I'm the same way I can't feed crickets to the bearded dragon I got from a friend becasue he couldn't take care of it anymore. And I also got a few fish from him one being an Oscar the other being a Gar that he fed goldfish to. But I couldn't do it so I tried getting them all to eat pellets. And to my pleasent suprise I got them all to eat pellets and it's a good thing they all ate the pellets because I wasn't gonna feed them anything living. It did take me a while to get the Gar to eat them but now that he is. He's growing so fast and he's well on his way to be the 4 footer or more he's ment to be. In fact I'm gonna have to get a bigger tank since he's almost out growing the 75 gallon tank I've got him in. LoL


----------



## samuri_spartan (Aug 26, 2007)

I love hawks. Good luck with keeping your birds safe. 




Pigeon0446 said:


> I don't like it as I hate seeing any living animal being killed to be eaten by another...


No offence Pigeon0446, but just cause you dont see it happening, doesnt mean it doesnt. 

http://www.defendingfarmanimals.org/rendering_photos.htm

Chris


----------



## Pigeon0446 (Apr 22, 2007)

samuri_spartan said:


> No offence Pigeon0446, but just cause you dont see it happening, doesnt mean it doesnt.


I never said it doesn't happen. I said I don't like seeing it and if you or anybody else does like seeing it, not saying you do, I personally believe it's sadistic if anybody does enjoy watching one animal kill another. But don't jump all over me for my opinion.


----------



## samuri_spartan (Aug 26, 2007)

Pigeon0446, im really sorry man. I just got home from work last night and was chekcing PT before bed (like always) and did a few quick posts. I didnt mean to offend you. I agree with you that it is sadistic to watch one animal eat another. I apologize.

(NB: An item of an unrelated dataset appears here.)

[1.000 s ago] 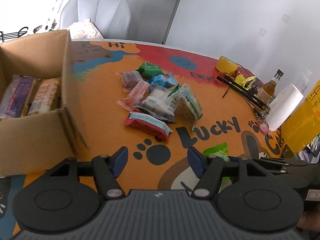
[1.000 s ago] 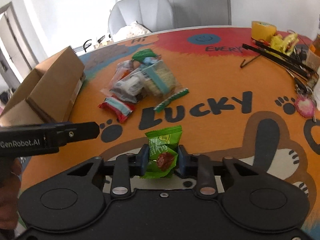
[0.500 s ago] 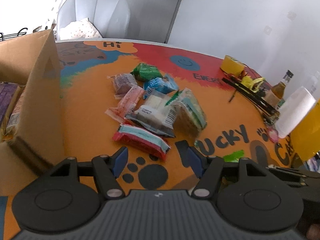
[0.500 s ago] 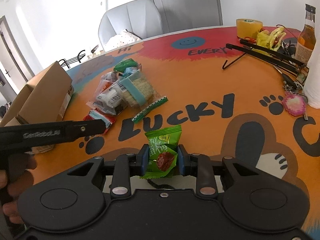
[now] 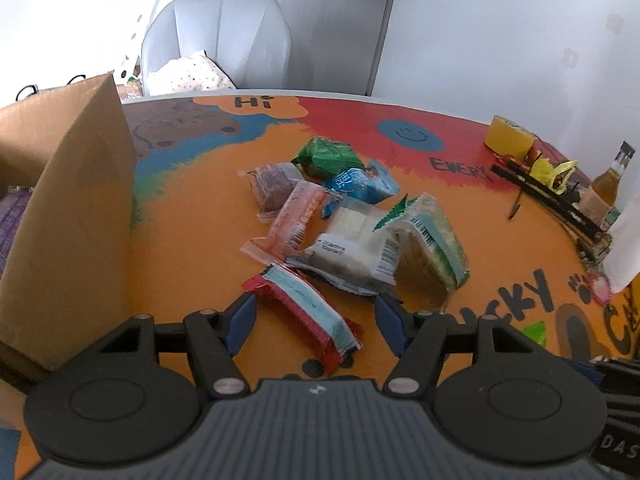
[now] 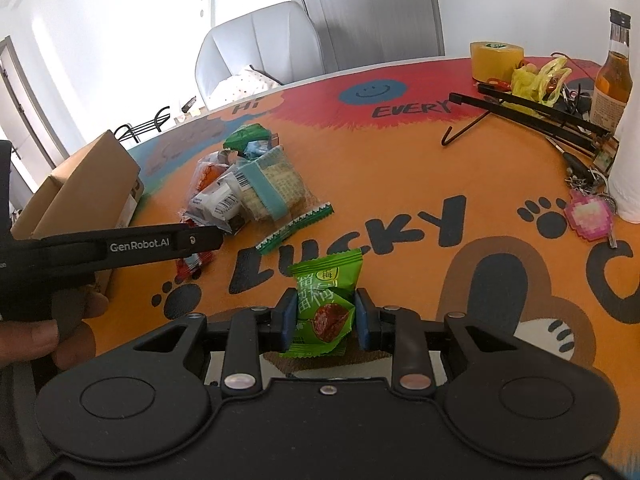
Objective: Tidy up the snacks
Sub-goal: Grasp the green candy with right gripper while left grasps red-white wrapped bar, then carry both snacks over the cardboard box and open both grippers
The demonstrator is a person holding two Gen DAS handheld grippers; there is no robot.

But everyone keeps saying that they cant stand and watch an animal being torn apart and eaten, but look at all the millions and million of cows, pigs, and chickens being slaughtered every year. Has anyone been friends with a chicken? If i asked that to any other body of people they would think im crazy, but here on pigeon talk we have some of the most compationate people in the world, so most of you can understand the friendship a simple bird can share with you. Chickens are no different than fancy pigeons. And i bet most pigs could out-smart your dog. All im saying is, just because you dont see it, doesnt mean it isnt happening...











Chris





Pigeon0446 said:


> I never said it doesn't happen. I said I don't like seeing it and if you or anybody else does like seeing it, not saying you do, I personally believe it's sadistic if anybody does enjoy watching one animal kill another. But don't jump all over me for my opinion.


----------



## Charis (Feb 11, 2007)

samuri_spartan said:


> Pigeon0446, im really sorry man. I just got home from work last night and was chekcing PT before bed (like always) and did a few quick posts. I didnt mean to offend you. I agree with you that it is sadistic to watch one animal eat another. I apologize.
> 
> But everyone keeps saying that they cant stand and watch an animal being torn apart and eaten, but look at all the millions and million of cows, pigs, and chickens being slaughtered every year. Has anyone been friends with a chicken? If i asked that to any other body of people they would think im crazy, but here on pigeon talk we have some of the most compationate people in the world, so most of you can understand the friendship a simple bird can share with you. Chickens are no different than fancy pigeons. And i bet most pigs could out-smart your dog. All im saying is, just because you dont see it, doesnt mean it isnt happening...
> 
> ...


Chris, I totally agree with you and I'm glad you have said what you did. Thank you. Personally, I don't eat meat for that reason and many of us here don't. 
Chickens are amazing. I have 4 and now a duck too. They are so smart and I love watching the way they interact with each other...the way they walk and scratch...so much fun. I had one that had no sense of humor. The crows that frequented the yard did and teased her showed her no mercy. One would distract her while the other pulled her tail feathers. When she'd turn around to face her tormentor, the other would pull on her tail feathers and so it would go...over and over. Sorry, I guess I took a little trip down memory lane.


----------



## Grim (Jul 28, 2007)

Well since we are completely off topic I wanted to add I do eat meat. There is nothing wrong with it, but yes I do agree the animals grown for food should be treated much, much better. Unfortunately I don't think things will get any better. I think you have red tails as well.


----------



## KIPPY (Dec 18, 2003)

> But everyone keeps saying that they cant stand and watch an animal being torn apart and eaten, but look at all the millions and million of cows, pigs, and chickens being slaughtered every year.


They go through more suffering then what happens in the wild. Their doomed from birth and don't have much of a life. 

I have more respect for the Hawks and hunters who hunt for food then the slaughterhouses and the way they do their business.

I wouldn't let my pigeons out tho knowing the new neighbors are nesting and looking for food.


----------



## bloodlines_365 (Jan 15, 2008)

nice looking birds!!! in nature


----------